(INPUT RECORDS Opens)
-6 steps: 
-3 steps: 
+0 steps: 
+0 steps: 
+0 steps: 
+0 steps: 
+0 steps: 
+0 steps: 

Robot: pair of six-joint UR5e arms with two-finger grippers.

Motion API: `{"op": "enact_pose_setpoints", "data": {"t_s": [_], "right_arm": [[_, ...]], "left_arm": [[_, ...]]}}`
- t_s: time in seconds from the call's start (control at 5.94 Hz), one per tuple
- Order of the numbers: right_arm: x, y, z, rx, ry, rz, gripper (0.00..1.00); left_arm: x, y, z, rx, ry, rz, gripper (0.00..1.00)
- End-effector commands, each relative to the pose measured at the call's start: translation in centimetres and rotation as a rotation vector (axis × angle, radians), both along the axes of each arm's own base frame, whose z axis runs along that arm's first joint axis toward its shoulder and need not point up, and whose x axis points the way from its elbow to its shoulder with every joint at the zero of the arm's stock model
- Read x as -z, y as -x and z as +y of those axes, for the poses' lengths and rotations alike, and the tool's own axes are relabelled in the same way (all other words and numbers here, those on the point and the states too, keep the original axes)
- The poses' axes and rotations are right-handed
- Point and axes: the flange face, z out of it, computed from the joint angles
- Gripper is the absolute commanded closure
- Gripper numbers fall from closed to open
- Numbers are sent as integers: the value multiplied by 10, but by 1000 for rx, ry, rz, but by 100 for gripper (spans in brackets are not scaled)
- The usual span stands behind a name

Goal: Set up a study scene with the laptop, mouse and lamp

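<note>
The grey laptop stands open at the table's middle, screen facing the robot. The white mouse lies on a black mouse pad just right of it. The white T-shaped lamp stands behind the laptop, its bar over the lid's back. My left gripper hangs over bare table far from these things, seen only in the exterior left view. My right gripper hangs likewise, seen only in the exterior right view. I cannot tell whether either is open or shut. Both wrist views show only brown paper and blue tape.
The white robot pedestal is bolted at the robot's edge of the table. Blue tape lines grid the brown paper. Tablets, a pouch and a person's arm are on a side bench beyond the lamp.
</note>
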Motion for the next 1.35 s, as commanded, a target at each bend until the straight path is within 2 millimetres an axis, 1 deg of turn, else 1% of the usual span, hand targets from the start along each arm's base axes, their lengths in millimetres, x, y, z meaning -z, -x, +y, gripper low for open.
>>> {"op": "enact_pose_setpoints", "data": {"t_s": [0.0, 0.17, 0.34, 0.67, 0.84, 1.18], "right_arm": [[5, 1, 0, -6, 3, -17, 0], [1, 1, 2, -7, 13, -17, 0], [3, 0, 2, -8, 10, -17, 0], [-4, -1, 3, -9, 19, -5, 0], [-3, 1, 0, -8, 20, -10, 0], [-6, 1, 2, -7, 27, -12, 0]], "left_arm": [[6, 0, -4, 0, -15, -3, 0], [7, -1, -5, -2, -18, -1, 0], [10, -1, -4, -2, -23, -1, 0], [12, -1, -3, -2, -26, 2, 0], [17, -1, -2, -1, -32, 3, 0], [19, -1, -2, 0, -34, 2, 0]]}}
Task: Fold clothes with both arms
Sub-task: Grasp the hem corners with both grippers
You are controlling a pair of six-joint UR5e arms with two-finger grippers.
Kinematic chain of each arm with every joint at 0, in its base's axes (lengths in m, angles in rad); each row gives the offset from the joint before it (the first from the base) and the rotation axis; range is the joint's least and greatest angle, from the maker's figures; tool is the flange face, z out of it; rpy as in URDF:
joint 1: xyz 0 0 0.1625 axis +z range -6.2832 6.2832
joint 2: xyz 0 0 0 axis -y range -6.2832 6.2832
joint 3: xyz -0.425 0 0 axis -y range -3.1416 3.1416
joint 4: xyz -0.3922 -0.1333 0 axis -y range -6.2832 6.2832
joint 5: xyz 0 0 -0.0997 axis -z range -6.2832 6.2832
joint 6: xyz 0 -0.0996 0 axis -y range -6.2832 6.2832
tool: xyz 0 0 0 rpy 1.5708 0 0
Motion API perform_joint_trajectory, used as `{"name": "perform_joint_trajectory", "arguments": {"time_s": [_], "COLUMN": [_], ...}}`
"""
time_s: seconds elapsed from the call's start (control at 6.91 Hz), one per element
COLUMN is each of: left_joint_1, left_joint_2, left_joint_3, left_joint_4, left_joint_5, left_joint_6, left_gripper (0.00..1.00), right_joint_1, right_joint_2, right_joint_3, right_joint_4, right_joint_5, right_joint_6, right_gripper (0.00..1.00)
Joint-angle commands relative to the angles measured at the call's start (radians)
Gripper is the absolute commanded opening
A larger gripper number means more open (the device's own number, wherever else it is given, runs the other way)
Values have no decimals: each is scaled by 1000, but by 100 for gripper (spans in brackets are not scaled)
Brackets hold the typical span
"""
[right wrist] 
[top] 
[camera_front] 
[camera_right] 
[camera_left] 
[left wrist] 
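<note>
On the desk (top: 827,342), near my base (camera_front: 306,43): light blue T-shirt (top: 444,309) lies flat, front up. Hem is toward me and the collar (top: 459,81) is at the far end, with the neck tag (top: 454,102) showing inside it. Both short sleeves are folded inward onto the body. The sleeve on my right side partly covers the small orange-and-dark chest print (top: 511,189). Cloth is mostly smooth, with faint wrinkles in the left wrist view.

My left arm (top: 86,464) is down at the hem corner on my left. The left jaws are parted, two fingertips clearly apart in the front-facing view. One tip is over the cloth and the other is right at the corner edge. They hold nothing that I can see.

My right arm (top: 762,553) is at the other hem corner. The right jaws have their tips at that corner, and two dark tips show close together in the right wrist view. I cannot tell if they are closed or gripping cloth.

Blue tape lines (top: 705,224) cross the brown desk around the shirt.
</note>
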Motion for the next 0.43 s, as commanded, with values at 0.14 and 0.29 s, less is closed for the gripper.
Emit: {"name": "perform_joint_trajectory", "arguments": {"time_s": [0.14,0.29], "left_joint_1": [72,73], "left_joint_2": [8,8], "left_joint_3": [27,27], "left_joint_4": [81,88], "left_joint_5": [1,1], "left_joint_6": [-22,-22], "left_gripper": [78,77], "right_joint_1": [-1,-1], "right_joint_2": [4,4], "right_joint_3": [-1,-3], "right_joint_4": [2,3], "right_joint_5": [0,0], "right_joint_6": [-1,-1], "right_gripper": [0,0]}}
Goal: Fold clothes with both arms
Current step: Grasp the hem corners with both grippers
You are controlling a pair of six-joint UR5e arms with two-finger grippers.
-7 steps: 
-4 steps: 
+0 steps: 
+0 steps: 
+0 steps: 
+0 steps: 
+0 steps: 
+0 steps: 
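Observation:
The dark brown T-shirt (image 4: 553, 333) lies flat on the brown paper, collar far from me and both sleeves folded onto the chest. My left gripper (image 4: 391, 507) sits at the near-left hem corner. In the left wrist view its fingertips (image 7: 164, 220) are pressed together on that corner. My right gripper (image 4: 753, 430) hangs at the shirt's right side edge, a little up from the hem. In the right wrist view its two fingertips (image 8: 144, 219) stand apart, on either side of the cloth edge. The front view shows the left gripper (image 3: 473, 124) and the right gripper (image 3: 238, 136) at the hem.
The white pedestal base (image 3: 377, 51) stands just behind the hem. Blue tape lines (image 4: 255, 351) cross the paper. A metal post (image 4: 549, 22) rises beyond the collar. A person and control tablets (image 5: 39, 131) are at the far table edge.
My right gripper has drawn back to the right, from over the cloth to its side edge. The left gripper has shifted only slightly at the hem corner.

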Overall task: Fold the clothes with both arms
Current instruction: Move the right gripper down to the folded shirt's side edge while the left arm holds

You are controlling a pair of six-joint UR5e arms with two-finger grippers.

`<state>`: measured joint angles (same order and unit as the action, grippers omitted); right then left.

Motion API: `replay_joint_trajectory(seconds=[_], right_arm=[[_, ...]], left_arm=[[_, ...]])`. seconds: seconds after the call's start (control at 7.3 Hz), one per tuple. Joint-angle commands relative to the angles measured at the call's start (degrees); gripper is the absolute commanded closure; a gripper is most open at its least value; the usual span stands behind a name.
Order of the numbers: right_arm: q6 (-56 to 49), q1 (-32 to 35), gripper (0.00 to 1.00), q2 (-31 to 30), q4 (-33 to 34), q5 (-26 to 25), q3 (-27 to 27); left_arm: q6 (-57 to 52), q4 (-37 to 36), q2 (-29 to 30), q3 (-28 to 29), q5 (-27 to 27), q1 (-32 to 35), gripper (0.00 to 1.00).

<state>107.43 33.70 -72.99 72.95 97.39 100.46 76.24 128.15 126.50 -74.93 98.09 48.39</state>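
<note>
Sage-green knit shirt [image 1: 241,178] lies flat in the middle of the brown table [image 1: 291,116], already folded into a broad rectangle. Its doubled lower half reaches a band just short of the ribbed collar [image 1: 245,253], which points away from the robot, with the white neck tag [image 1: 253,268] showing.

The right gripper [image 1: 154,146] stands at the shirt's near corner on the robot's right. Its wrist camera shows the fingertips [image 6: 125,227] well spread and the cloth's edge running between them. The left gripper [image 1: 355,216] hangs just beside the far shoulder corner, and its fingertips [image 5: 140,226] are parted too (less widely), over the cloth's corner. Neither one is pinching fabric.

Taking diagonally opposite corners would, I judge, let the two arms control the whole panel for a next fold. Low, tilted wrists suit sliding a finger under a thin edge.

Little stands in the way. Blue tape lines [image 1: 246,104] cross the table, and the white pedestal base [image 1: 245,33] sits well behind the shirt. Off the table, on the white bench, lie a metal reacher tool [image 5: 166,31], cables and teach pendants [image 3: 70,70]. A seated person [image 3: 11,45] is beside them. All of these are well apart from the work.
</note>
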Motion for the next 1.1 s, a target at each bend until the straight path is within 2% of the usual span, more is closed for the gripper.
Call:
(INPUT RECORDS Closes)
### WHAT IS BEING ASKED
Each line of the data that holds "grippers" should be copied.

### ANSWER
Robot: pair of six-joint UR5e arms with two-finger grippers.
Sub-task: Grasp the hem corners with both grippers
You are controlling a pair of six-joint UR5e arms with two-finger grippers.
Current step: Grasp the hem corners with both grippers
You are controlling a pair of six-joint UR5e arms with two-finger grippers.
You are controlling a pair of six-joint UR5e arms with two-finger grippers.
`<state>`: measured joint angles (same order and unit as the action, grippers omitted); right then left.

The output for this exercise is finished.